***** Raw data

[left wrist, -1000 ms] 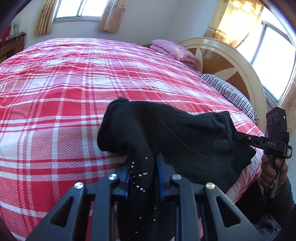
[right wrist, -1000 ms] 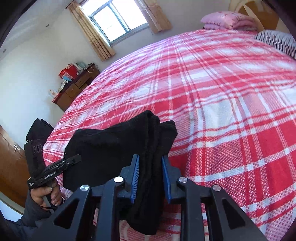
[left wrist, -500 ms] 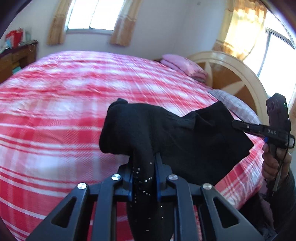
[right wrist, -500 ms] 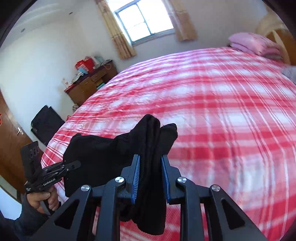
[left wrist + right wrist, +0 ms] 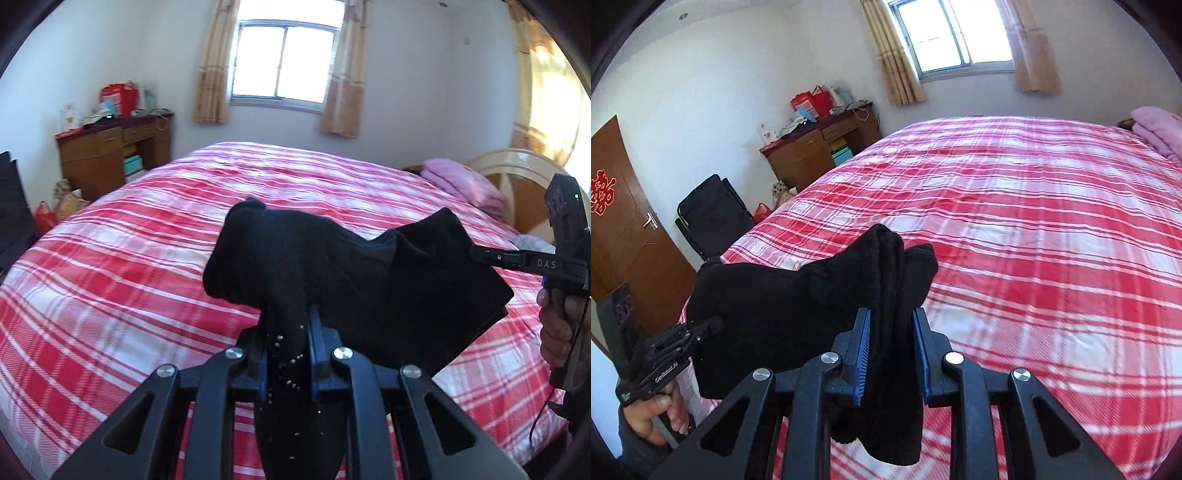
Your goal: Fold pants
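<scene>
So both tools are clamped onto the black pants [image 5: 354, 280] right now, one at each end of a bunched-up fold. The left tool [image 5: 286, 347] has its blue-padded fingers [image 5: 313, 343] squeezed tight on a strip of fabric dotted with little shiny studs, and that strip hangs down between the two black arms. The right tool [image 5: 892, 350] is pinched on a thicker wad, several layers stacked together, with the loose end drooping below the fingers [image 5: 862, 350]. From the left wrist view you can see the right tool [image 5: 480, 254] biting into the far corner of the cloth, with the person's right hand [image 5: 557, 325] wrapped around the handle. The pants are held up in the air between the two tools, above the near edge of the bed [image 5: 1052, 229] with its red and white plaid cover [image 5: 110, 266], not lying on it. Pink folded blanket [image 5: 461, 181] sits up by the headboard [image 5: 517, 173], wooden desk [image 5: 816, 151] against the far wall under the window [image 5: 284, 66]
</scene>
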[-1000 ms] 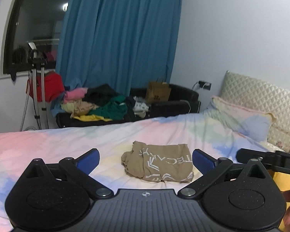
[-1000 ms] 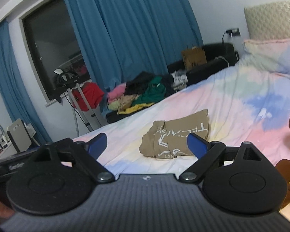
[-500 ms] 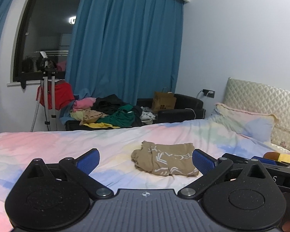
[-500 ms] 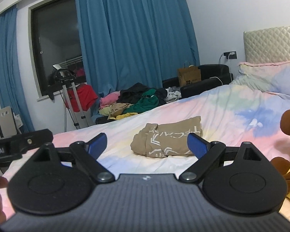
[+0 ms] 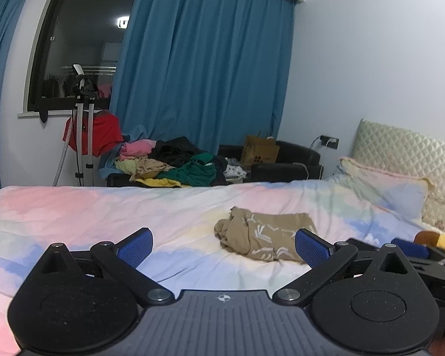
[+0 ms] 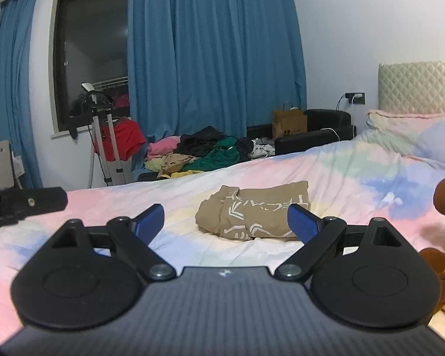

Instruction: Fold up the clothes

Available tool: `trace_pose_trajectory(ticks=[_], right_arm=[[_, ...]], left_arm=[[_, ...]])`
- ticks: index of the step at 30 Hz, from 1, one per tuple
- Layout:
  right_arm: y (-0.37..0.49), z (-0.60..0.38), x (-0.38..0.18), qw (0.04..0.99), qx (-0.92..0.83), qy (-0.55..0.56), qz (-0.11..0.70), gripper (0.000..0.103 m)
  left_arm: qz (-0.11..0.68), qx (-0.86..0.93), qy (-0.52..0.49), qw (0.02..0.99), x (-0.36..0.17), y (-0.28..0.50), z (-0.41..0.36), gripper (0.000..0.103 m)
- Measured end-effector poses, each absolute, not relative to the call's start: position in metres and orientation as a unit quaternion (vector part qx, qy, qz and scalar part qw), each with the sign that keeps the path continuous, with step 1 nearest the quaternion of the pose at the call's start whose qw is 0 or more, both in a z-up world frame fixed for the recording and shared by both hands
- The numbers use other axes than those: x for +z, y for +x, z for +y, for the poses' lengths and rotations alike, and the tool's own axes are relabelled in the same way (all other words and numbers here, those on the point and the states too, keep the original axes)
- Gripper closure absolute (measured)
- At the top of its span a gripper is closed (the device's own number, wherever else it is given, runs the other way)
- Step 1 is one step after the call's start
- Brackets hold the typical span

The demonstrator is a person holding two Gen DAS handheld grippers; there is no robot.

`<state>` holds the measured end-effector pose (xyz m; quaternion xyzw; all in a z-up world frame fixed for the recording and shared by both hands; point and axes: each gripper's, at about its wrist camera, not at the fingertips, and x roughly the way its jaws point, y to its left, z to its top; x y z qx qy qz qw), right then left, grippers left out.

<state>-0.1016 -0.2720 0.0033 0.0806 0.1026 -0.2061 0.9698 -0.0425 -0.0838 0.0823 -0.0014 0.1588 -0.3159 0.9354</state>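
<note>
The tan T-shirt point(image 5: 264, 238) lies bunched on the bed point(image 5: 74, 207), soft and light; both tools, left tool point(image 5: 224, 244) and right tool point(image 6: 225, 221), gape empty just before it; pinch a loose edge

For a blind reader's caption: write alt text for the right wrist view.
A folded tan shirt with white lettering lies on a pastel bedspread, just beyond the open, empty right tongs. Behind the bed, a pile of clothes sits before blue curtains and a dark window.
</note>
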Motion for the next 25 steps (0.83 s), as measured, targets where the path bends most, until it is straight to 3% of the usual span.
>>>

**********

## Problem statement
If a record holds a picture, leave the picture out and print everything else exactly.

## Output of the exercise
[left wrist, -1000 ms] 
[right wrist, -1000 ms] 
[left wrist, -500 ms] 
[right wrist, -500 ms] 
[left wrist + right wrist, +0 ms] 
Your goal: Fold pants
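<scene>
So both tools are clamped onto the black pants [image 5: 354, 280] right now, one at each end of a bunched-up fold. The left tool [image 5: 286, 347] has its blue-padded fingers [image 5: 313, 343] squeezed tight on a strip of fabric dotted with little shiny studs, and that strip hangs down between the two black arms. The right tool [image 5: 892, 350] is pinched on a thicker wad, several layers stacked together, with the loose end drooping below the fingers [image 5: 862, 350]. From the left wrist view you can see the right tool [image 5: 480, 254] biting into the far corner of the cloth, with the person's right hand [image 5: 557, 325] wrapped around the handle. The pants are held up in the air between the two tools, above the near edge of the bed [image 5: 1052, 229] with its red and white plaid cover [image 5: 110, 266], not lying on it. Pink folded blanket [image 5: 461, 181] sits up by the headboard [image 5: 517, 173], wooden desk [image 5: 816, 151] against the far wall under the window [image 5: 284, 66]
</scene>
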[-1000 ms] 
[-1000 ms] 
[-500 ms] 
[-500 ms] 
[+0 ms] 
[+0 ms] 

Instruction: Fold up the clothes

Available tool: `trace_pose_trajectory(ticks=[_], right_arm=[[_, ...]], left_arm=[[_, ...]])`
- ticks: index of the step at 30 Hz, from 1, one per tuple
- Layout:
  right_arm: y (-0.37..0.49), z (-0.60..0.38), x (-0.38..0.18), qw (0.04..0.99), qx (-0.92..0.83), qy (-0.55..0.56), qz (-0.11..0.70), gripper (0.000..0.103 m)
  left_arm: qz (-0.11..0.68), qx (-0.86..0.93), qy (-0.52..0.49), qw (0.02..0.99), x (-0.36..0.17), y (-0.28..0.50), z (-0.41..0.36), gripper (0.000..0.103 m)
- Measured end-effector poses, each absolute, not relative to the call's start: position in metres and orientation as a unit quaternion (vector part qx, qy, qz and scalar part qw), each with the sign that keeps the path continuous, with step 1 nearest the quaternion of the pose at the call's start whose qw is 0 or more, both in a z-up world frame fixed for the recording and shared by both hands
- The numbers use other axes than those: x for +z, y for +x, z for +y, for the poses' lengths and rotations alike, and the tool's own axes are relabelled in the same way (all other words and numbers here, those on the point and the states too, keep the original axes)
- Gripper closure absolute (measured)
- At the top of its span a gripper is closed (the device's own number, wherever else it is given, runs the other way)
- Step 1 is one step after the call's start
- Brackets hold the typical span

The demonstrator is a person holding two Gen DAS handheld grippers; there is no robot.

`<state>` holds the measured end-effector pose (xyz m; quaternion xyzw; all in a z-up world frame fixed for the recording and shared by both hands; point and axes: each gripper's, at about its wrist camera, not at the fingertips, and x roughly the way its jaws point, y to its left, z to its top; x y z qx qy qz qw), right then left, grippers left out.

<state>-0.1016 -0.2720 0.0033 0.0806 0.1026 -0.2061 0.9698 -0.0425 -0.0838 0.0823 -0.0014 0.1588 -0.3159 0.9354</state>
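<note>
The tan T-shirt point(image 5: 264, 238) lies bunched on the bed point(image 5: 74, 207), soft and light; both tools, left tool point(image 5: 224, 244) and right tool point(image 6: 225, 221), gape empty just before it; pinch a loose edge

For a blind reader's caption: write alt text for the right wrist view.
A folded tan shirt with white lettering lies on a pastel bedspread, just beyond the open, empty right tongs. Behind the bed, a pile of clothes sits before blue curtains and a dark window.
</note>
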Motion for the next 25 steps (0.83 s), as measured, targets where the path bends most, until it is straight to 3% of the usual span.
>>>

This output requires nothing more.